= Task =
Write out exactly the lines below that run from the one containing "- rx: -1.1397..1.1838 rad" through the one containing "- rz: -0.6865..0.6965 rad", both included, with no other lines.

--- --- ---

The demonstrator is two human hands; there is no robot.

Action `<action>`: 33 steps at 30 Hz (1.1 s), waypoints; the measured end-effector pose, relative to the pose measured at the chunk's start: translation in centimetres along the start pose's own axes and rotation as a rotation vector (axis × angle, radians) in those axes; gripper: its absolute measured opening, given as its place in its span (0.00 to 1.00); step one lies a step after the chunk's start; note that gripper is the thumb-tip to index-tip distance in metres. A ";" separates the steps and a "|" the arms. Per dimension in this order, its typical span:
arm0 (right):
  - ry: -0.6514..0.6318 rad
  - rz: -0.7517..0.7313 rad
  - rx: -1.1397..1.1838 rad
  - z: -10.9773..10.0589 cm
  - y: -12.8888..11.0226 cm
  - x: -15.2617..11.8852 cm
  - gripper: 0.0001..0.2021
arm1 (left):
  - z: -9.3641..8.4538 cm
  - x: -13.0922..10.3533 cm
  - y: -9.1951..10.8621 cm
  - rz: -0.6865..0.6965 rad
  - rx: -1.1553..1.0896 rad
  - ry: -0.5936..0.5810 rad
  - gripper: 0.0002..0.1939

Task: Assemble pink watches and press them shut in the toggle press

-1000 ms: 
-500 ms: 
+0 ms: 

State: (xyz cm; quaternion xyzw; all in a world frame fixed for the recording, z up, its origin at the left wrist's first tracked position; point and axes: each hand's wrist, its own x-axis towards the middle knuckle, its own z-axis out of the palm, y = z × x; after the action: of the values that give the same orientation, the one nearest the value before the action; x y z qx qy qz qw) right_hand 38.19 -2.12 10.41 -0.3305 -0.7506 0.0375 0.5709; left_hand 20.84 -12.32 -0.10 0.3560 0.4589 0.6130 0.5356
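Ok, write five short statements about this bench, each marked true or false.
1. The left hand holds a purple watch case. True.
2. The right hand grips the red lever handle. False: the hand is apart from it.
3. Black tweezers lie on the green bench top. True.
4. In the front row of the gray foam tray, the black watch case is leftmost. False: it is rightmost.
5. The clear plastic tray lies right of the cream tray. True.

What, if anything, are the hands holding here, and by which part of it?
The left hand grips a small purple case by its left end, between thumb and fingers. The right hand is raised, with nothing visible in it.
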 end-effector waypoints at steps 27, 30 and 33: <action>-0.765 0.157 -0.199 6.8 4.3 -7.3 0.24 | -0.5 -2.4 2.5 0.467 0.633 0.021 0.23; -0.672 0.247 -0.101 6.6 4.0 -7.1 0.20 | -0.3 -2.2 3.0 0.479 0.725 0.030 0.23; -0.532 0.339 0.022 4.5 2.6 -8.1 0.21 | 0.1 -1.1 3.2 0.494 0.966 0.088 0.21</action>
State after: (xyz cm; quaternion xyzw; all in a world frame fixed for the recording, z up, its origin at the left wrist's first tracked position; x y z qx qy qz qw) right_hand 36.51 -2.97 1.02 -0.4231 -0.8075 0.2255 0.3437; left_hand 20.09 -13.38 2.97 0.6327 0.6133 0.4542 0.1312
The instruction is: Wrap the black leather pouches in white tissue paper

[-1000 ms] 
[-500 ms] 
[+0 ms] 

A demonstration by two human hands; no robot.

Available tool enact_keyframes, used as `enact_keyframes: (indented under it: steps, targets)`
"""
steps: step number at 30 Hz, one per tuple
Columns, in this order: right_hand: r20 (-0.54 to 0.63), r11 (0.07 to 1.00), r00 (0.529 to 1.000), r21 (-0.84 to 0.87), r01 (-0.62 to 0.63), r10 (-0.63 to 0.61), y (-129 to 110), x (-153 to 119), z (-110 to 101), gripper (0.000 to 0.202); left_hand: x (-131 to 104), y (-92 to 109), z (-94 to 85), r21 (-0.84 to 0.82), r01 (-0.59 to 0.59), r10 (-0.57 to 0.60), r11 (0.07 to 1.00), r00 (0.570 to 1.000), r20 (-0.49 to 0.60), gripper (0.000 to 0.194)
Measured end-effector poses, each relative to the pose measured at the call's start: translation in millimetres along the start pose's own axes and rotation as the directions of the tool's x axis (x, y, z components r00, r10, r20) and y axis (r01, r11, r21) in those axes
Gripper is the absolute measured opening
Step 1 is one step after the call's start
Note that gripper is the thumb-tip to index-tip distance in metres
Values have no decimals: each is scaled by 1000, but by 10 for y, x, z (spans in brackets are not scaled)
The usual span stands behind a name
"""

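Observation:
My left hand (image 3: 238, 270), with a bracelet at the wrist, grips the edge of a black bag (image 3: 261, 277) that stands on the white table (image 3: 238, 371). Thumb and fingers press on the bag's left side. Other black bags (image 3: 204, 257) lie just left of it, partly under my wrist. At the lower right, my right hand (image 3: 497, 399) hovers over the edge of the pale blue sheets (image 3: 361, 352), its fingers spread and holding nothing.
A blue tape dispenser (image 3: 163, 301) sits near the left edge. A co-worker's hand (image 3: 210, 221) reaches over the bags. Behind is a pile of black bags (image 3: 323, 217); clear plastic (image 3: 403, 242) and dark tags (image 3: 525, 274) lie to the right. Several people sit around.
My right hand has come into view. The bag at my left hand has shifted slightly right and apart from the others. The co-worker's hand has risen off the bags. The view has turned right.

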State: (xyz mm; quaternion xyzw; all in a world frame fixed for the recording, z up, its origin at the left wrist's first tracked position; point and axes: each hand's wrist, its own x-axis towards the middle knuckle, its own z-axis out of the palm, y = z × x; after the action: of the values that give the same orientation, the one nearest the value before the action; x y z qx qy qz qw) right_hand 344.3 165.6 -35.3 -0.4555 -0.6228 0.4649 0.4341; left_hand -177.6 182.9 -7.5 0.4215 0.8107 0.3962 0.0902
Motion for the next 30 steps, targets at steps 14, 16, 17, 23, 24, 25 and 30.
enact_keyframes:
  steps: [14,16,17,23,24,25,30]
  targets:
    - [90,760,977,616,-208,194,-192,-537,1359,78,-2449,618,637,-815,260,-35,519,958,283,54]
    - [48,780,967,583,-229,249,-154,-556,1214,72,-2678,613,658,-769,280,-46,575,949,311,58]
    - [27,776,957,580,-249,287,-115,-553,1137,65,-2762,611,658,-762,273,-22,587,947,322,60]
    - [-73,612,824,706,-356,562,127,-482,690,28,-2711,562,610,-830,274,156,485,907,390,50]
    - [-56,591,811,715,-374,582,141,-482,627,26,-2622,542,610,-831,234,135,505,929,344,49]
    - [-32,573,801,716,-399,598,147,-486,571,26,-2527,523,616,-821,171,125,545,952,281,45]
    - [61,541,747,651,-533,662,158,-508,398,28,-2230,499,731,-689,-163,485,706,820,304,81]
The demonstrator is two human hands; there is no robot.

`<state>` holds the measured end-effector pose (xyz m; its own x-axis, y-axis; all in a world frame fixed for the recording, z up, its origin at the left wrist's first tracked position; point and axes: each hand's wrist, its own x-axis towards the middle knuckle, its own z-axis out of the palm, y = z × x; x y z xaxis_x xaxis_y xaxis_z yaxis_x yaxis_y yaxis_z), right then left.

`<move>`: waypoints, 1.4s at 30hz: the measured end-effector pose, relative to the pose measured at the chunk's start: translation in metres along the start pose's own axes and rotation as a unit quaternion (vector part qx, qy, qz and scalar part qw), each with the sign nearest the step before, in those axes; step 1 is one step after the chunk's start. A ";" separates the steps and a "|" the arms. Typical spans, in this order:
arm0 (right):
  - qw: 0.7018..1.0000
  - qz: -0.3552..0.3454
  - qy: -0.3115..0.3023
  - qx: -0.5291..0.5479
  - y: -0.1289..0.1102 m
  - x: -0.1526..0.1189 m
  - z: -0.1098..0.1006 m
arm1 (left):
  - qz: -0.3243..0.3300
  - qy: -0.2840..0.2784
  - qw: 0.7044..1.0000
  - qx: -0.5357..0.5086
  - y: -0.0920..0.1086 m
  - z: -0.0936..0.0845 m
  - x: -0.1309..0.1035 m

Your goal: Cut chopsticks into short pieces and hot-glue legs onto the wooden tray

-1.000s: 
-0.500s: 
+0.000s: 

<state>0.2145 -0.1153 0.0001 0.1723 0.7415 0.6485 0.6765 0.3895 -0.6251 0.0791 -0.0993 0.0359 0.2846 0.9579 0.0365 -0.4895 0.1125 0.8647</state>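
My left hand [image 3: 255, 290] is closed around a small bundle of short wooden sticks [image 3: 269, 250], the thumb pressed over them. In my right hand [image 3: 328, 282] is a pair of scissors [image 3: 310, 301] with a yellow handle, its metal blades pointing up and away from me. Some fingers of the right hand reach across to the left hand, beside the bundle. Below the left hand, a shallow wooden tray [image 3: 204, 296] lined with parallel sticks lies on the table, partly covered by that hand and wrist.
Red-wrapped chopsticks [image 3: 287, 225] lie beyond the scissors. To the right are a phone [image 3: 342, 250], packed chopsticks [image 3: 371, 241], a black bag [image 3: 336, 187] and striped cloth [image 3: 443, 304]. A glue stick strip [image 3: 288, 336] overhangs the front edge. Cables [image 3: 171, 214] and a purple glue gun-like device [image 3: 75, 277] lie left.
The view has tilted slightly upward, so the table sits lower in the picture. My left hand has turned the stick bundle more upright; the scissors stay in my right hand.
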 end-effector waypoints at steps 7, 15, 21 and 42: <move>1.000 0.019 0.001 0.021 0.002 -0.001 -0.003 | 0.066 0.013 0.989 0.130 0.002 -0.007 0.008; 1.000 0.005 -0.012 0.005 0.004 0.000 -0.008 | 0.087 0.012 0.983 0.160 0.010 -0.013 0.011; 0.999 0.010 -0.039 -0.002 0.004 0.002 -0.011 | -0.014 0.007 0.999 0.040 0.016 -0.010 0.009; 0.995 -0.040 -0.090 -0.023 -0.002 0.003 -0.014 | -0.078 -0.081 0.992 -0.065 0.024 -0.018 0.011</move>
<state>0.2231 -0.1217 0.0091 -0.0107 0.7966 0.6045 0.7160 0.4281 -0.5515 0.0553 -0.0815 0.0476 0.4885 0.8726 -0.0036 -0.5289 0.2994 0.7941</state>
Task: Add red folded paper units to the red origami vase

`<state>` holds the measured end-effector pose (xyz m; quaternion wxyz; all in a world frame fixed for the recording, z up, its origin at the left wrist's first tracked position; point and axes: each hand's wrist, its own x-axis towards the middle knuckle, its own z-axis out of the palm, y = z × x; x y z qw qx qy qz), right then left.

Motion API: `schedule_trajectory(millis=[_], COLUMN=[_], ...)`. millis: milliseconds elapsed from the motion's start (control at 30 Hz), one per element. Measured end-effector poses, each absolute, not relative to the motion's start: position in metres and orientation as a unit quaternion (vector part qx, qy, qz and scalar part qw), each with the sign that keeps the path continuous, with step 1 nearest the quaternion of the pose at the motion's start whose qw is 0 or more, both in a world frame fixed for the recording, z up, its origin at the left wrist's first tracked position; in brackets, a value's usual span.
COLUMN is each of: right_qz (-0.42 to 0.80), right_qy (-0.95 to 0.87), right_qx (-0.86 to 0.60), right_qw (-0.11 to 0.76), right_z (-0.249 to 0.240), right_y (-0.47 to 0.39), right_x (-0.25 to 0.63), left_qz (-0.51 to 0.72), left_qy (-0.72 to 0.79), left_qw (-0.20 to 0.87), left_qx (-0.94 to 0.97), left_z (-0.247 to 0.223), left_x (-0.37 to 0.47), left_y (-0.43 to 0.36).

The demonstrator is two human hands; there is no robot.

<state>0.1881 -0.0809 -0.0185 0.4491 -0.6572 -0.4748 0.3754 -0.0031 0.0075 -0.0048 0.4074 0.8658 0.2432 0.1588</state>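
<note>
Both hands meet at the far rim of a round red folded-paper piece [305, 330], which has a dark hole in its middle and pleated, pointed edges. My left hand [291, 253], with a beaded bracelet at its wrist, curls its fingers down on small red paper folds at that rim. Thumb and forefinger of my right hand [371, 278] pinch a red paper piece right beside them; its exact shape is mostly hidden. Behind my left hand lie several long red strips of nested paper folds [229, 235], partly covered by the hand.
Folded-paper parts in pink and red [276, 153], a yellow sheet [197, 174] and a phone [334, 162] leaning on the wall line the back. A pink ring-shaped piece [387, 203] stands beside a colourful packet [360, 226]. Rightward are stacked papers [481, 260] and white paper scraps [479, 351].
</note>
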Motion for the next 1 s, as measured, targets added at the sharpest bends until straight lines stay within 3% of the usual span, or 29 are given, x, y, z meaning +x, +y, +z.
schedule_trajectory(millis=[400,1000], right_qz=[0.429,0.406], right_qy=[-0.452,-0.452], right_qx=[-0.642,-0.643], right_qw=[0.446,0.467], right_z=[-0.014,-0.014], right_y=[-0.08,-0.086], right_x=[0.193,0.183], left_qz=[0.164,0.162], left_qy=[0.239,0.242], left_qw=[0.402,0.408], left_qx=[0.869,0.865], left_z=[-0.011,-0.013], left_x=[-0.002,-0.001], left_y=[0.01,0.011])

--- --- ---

= Result for this exercise =
  - rx: -1.1397..1.1838 rad
  - z: -10.9773..10.0589 cm
  - y: -12.8888..11.0226 cm
  - x: -15.2617..11.8852 cm
  - gripper: 0.0001..0.2021
arm1 (left):
  - z: -9.3641..8.4538 cm
  - x: -13.0922..10.3533 cm
  - y: -9.1951..10.8621 cm
  - rz: -0.6865..0.6965 rad

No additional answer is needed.